Recorded information —
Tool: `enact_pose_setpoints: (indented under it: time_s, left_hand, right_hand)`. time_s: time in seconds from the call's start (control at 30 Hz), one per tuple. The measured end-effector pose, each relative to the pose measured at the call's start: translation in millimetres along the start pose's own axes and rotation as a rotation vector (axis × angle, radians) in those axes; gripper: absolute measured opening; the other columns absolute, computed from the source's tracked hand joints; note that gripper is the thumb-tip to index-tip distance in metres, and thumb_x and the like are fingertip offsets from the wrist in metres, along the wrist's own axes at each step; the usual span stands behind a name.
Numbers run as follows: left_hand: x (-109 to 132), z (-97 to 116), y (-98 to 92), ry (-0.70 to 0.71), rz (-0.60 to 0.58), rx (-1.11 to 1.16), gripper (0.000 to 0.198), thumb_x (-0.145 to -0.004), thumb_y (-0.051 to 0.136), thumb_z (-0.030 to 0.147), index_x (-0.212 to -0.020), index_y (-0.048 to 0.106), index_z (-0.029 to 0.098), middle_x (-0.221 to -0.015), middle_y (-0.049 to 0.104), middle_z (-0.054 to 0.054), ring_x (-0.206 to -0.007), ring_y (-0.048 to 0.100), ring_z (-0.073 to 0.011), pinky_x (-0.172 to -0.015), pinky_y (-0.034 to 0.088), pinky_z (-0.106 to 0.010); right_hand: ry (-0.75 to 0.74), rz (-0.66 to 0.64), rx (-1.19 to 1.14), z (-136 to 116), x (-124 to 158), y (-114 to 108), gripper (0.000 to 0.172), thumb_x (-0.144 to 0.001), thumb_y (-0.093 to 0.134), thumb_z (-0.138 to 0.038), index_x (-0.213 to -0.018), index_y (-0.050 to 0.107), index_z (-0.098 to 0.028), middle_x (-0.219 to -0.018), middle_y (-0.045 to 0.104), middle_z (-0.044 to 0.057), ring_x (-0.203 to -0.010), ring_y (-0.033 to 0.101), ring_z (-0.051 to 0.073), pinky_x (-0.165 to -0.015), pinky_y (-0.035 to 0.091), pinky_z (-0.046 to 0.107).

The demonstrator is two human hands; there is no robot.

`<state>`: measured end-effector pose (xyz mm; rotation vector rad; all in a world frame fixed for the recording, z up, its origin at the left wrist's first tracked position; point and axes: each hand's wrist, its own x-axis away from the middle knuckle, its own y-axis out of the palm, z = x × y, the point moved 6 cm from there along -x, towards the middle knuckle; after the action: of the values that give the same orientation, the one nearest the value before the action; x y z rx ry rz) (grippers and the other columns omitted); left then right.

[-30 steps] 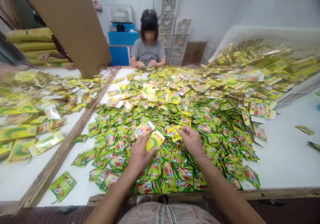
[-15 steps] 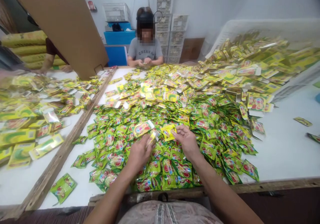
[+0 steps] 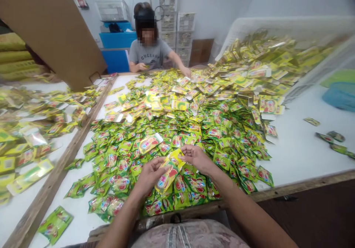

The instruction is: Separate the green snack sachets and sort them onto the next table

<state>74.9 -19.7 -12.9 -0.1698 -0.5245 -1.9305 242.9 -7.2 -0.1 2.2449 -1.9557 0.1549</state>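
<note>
My left hand [image 3: 149, 175] is closed on a small flat yellow carton [image 3: 168, 177] with a fruit picture, its thumb across the front. The carton slants up to the right. At its upper end is a yellow packet [image 3: 177, 154], pinched in the fingertips of my right hand [image 3: 196, 158]. Whether the packet is partly inside the carton, I cannot tell. Beneath both hands spreads a heap of green packets [image 3: 119, 183]. Just beyond my left hand, another carton [image 3: 150, 143] with a white end flap lies on the heap.
Many yellow cartons spill from a tipped white crate [image 3: 235, 31] at the back right. A wooden strip [image 3: 63, 155] divides the white table on the left, with more cartons beyond it. Across the table a co-worker [image 3: 151, 54] reaches into the cartons. A cardboard sheet [image 3: 58, 33] stands at left.
The carton in my left hand has turned its printed front into view, and the yellow packet has come against its upper end. The co-worker has stretched one arm out to the cartons. My view shifted right.
</note>
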Motion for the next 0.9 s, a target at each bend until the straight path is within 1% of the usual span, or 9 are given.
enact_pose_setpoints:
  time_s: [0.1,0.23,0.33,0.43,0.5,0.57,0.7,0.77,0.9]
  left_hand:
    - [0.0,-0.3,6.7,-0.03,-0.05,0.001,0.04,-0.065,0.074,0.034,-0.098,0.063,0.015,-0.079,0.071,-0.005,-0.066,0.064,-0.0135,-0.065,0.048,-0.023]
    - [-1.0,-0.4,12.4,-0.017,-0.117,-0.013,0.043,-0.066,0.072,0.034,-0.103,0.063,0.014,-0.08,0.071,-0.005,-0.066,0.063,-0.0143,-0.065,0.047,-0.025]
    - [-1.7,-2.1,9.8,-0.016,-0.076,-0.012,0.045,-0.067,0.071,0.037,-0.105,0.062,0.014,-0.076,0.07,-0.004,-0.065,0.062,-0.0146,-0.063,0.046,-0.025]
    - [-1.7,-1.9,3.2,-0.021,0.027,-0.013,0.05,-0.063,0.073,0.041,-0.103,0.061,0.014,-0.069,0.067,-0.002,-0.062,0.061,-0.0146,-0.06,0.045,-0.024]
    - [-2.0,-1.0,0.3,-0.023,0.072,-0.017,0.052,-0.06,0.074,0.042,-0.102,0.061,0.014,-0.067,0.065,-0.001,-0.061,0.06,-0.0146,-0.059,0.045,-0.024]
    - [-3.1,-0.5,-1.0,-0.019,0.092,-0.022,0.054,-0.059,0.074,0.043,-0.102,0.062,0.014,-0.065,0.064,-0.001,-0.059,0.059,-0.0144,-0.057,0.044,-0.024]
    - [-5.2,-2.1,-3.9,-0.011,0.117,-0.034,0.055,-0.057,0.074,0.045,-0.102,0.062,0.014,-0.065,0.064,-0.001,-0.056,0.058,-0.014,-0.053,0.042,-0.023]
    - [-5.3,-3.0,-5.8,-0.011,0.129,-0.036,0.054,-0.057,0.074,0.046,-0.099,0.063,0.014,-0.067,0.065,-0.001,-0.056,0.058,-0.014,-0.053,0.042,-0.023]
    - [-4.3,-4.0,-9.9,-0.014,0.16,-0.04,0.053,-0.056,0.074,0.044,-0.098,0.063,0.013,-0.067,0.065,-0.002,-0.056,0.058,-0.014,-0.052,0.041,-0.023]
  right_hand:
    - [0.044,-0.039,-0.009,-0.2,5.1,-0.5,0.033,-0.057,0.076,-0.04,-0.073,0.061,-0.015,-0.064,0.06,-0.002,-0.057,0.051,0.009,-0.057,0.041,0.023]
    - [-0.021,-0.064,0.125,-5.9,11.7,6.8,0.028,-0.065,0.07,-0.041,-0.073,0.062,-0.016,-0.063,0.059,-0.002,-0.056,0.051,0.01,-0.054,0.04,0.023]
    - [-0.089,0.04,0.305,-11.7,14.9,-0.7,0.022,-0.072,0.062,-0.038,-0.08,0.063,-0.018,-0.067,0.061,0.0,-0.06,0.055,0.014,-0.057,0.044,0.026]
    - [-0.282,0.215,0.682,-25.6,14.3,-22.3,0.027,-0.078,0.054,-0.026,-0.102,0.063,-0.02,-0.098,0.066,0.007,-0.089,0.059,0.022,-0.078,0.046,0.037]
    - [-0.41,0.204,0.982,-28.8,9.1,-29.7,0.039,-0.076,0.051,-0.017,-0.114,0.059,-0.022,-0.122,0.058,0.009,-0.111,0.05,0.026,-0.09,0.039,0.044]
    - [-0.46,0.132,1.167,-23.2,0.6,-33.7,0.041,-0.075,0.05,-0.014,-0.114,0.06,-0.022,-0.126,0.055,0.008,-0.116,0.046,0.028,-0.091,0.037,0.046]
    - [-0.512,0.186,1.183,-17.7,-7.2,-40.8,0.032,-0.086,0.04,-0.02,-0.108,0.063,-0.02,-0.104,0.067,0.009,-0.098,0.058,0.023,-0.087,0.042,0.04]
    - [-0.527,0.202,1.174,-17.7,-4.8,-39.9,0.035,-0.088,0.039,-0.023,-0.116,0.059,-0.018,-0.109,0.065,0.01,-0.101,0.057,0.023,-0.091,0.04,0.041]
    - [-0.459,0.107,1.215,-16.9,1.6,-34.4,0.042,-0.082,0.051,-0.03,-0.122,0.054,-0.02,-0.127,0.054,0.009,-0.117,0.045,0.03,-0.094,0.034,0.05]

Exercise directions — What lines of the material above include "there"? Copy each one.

Output of the exercise —
The demonstrator is two human hands; there is no robot.
`<state>`: measured end-effector pose (xyz mm; rotation vector rad; all in a world frame fixed for the recording, z up, its origin at the left wrist's first tracked position; point and axes: each hand's wrist, its own x-axis away from the middle knuckle, its own y-axis out of the palm, z = x × y, the point moved 6 cm from there along -x, towards the middle knuckle; after the action: of the values that give the same orientation, the one nearest the value before the action; x y z rx ry rz) (grippers and the other columns omitted); left then right.

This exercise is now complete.